La questione è ovviamente delicata, perché Bologna è la città in cui è stato ucciso Marco Biagi, da terroristi delle Brigate Rosse che si sentivano difensori del proletariato sfruttato: vedere per le strade della stessa città un poster che santifica un assassino, definendolo come Mangione si sentiva “protettore dei malati abbandonati”, può urtare la sensibilità di chi c’è e la dignità di chi non c’è più. Ma in democrazia, si dice, c’è libertà di espressione. Il comune di Bologna ebbe, però, un’impostazione molto meno libertaria nel 2022, quando in città vennero affissi manifesti dell’associazione “Pro vita” contro “l’ideologia gender”: il sindaco Matteo Lepore tentò di far rimuovere i manifesti perché “offensivi della dignità delle persone e della libertà di espressione di genere”, mentre la vicesindaca Emily Clancy propose di “inserire correttivi agli attuali regolamenti comunali in materia di pubbliche affissioni, affinché non si debbano ripetere episodi di questo tipo”.

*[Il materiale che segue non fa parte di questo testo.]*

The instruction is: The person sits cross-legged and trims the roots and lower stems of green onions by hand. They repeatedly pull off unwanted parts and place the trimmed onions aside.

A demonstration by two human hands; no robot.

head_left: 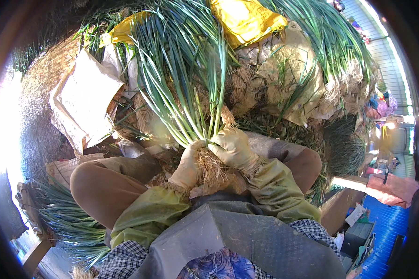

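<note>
A bunch of long green onion plants [181, 107] fans upward across the middle, its pale stems gathered above a mass of tan fibrous roots [209, 169]. My left hand [187, 165], in a pale glove, is closed around the bunch's base on its left side. My right hand [230, 149], gloved alike, grips the same base from the right, fingers curled at the stems. Both forearms wear olive-green sleeves. The bunch is over my crossed legs [97, 188].
Heaped onions [326, 42] with sacks [288, 69] and yellow bags [244, 21] fill the area ahead. A white sack [81, 102] lies left, more onions [74, 223] at lower left. A wooden board [349, 183], pink cloth [391, 190] and blue corrugated surface [381, 232] are at right.
</note>
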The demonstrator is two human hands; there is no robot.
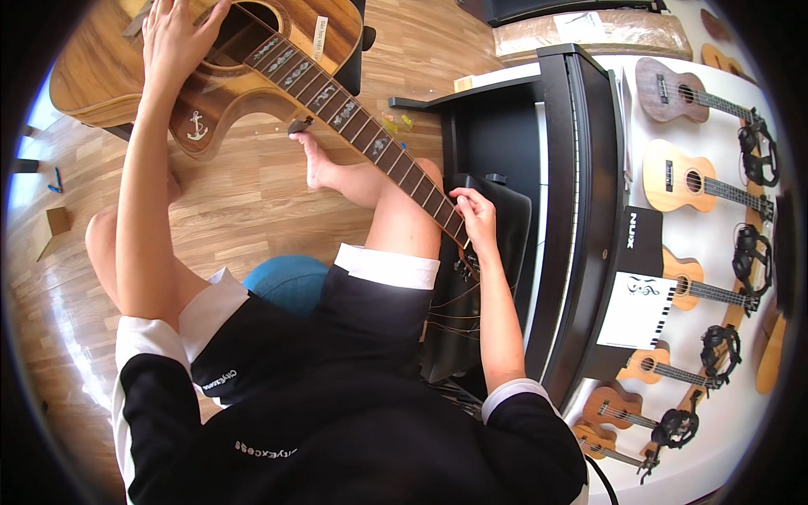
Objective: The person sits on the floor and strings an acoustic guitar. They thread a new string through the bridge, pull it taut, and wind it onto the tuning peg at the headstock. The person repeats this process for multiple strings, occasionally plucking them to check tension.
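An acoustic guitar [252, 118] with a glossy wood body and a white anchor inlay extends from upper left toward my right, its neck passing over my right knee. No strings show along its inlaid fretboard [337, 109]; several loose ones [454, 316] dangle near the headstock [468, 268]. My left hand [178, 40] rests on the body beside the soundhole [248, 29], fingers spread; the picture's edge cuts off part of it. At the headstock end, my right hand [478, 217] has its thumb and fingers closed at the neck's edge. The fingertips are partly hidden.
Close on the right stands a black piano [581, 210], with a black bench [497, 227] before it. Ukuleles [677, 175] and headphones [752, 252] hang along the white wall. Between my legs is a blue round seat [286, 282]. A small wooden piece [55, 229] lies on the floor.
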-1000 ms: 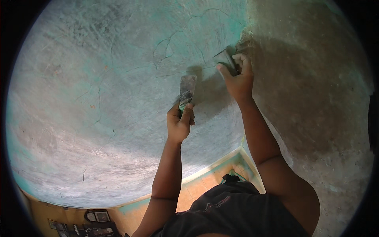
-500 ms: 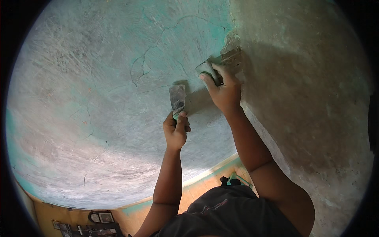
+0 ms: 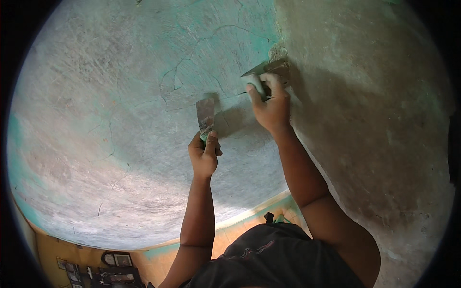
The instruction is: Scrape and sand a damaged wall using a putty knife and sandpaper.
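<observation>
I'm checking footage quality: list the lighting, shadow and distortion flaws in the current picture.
Head view: fisheye bows the greenish wall along its lower edge; head view: shadows fall right of the scraper and the right hand; head view: brighter light washes that wall's lower left.

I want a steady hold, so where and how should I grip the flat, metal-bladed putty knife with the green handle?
Probably by its green handle, from below in the picture: your bare left hand grips it there, and the flat, smeared blade points upward.
</observation>
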Tool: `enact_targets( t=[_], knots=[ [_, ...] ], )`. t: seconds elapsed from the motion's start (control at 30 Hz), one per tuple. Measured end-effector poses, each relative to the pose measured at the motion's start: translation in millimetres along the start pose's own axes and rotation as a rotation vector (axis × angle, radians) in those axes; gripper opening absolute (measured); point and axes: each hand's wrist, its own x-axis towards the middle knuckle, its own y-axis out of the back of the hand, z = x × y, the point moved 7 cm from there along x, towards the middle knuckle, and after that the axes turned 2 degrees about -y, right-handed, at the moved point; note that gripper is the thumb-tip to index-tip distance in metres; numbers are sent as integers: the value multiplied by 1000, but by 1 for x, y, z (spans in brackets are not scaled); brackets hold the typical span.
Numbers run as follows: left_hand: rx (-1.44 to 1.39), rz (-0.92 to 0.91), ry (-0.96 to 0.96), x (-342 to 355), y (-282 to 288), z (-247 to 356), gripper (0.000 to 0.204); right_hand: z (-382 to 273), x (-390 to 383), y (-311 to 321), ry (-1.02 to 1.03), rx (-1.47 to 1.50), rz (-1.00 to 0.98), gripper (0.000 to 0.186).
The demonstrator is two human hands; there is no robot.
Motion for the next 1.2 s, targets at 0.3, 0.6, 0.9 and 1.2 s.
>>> enact_targets(
  t=[0.3,0.6,0.9,1.2],
  knots=[
    [16,-42,-11,12,-11,22,25,7,23,8,-179,165,-10,31],
    [22,-56,-3,35,-33,50,29,-31,79,17,42,-268,-21,40],
    [77,-96,-44,40,-44,57,30,-15,87,16,-31,-276,132,37],
    [88,-108,-37,36,-45,47,32,-22,91,16,-9,-286,116,34]
  ],
)
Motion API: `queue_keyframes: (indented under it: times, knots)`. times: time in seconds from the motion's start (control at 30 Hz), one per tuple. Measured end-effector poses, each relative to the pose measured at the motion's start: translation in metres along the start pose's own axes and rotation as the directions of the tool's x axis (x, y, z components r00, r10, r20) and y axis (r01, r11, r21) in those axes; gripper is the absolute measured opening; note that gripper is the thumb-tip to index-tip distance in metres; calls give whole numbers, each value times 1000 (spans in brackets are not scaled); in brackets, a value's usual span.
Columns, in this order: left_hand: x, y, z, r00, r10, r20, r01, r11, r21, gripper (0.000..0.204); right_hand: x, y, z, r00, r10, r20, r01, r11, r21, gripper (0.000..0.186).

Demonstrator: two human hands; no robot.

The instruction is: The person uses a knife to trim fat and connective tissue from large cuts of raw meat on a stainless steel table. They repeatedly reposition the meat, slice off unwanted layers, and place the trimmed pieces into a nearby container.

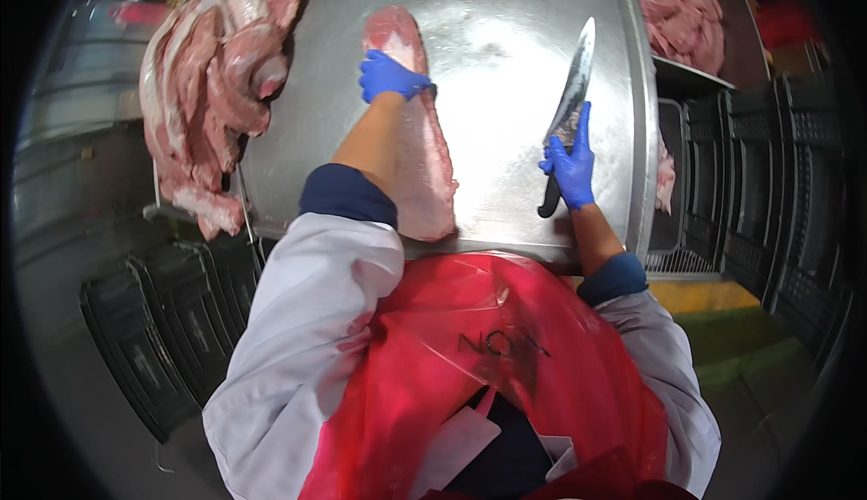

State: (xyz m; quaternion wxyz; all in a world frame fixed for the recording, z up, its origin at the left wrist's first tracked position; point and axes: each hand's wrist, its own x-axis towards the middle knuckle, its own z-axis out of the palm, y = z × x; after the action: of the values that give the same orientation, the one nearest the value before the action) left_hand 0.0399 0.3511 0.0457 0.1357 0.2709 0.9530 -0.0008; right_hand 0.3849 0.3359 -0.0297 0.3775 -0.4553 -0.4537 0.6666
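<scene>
Tabletop (334, 48); left fingers (371, 79) curled over meat (417, 170)

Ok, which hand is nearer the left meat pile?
Left: the left hand is on the meat slab, right of the pile; the right hand holds the knife, farther right.

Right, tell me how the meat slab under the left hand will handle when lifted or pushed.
The slab will probably sag if lifted: similar strips in the pile drape and fold. Its moist-looking surface suggests it may slip, even in the gloved left hand. Lying long and flat on the table, it looks likelier to slide than roll.
</scene>
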Motion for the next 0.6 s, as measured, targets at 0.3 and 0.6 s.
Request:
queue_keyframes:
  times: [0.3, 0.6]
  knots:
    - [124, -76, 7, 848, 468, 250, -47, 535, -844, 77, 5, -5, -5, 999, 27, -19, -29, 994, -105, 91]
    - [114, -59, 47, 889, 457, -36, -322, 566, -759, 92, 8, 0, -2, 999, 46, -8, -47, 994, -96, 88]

In effetti, esiste un Codice di autodisciplina sulle pubbliche affissioni secondo cui “la comunicazione non deve offendere le convinzioni morali, civili e religiose. Essa deve rispettare la dignità della persona in tutte le sue forme ed espressioni e deve evitare ogni forma di discriminazione, compresa quella di genere”. Ma, per quanto ci si possa sforzare, è difficile immaginare un perimetro di applicazione di questa regola in cui rientri come offensivo il manifesto di Pro vita contro l’ideologia gender e resti fuori il poster di Cheap che santifica un assassino. La giustificazione del comune è di tipo burocratico: il regolamento si applica agli spazi pubblicitari a pagamento, che seguono un determinato iter autorizzativo; mentre il manifesto su Luigi Mangione è su spazi pubblici di affissione non pubblicitari.
Ma il bene da tutelare, cioè le persone che si possono sentire offese o discriminate da un manifesto, non cambia in base al fatto se chi lo affigge ha pagato il comune (Pro vita) o è stato pagato dal comune (Cheap). Esclusa la distinzione burocratica, che è un’offesa all’intelligenza, un secondo piano di riflessione è se la comunicazione definita “artistica” abbia diritto a una maggiore libertà di espressione rispetto alla comunicazione politica, sindacale o sociale, come sembra sostenere l’amministrazione Lepore. Sarebbe interessante vedere l’applicazione di questo principio qualora apparissero installazioni “artistiche” contro l’immigrazione, l’ideologia gender o altri temi cari alla destra.
Ma in realtà, come sempre più spesso accade in questi casi, nessuno difende alcun principio. Solo la proprio parrocchia: si chiama free speech per gli amici e hate speech per i nemici.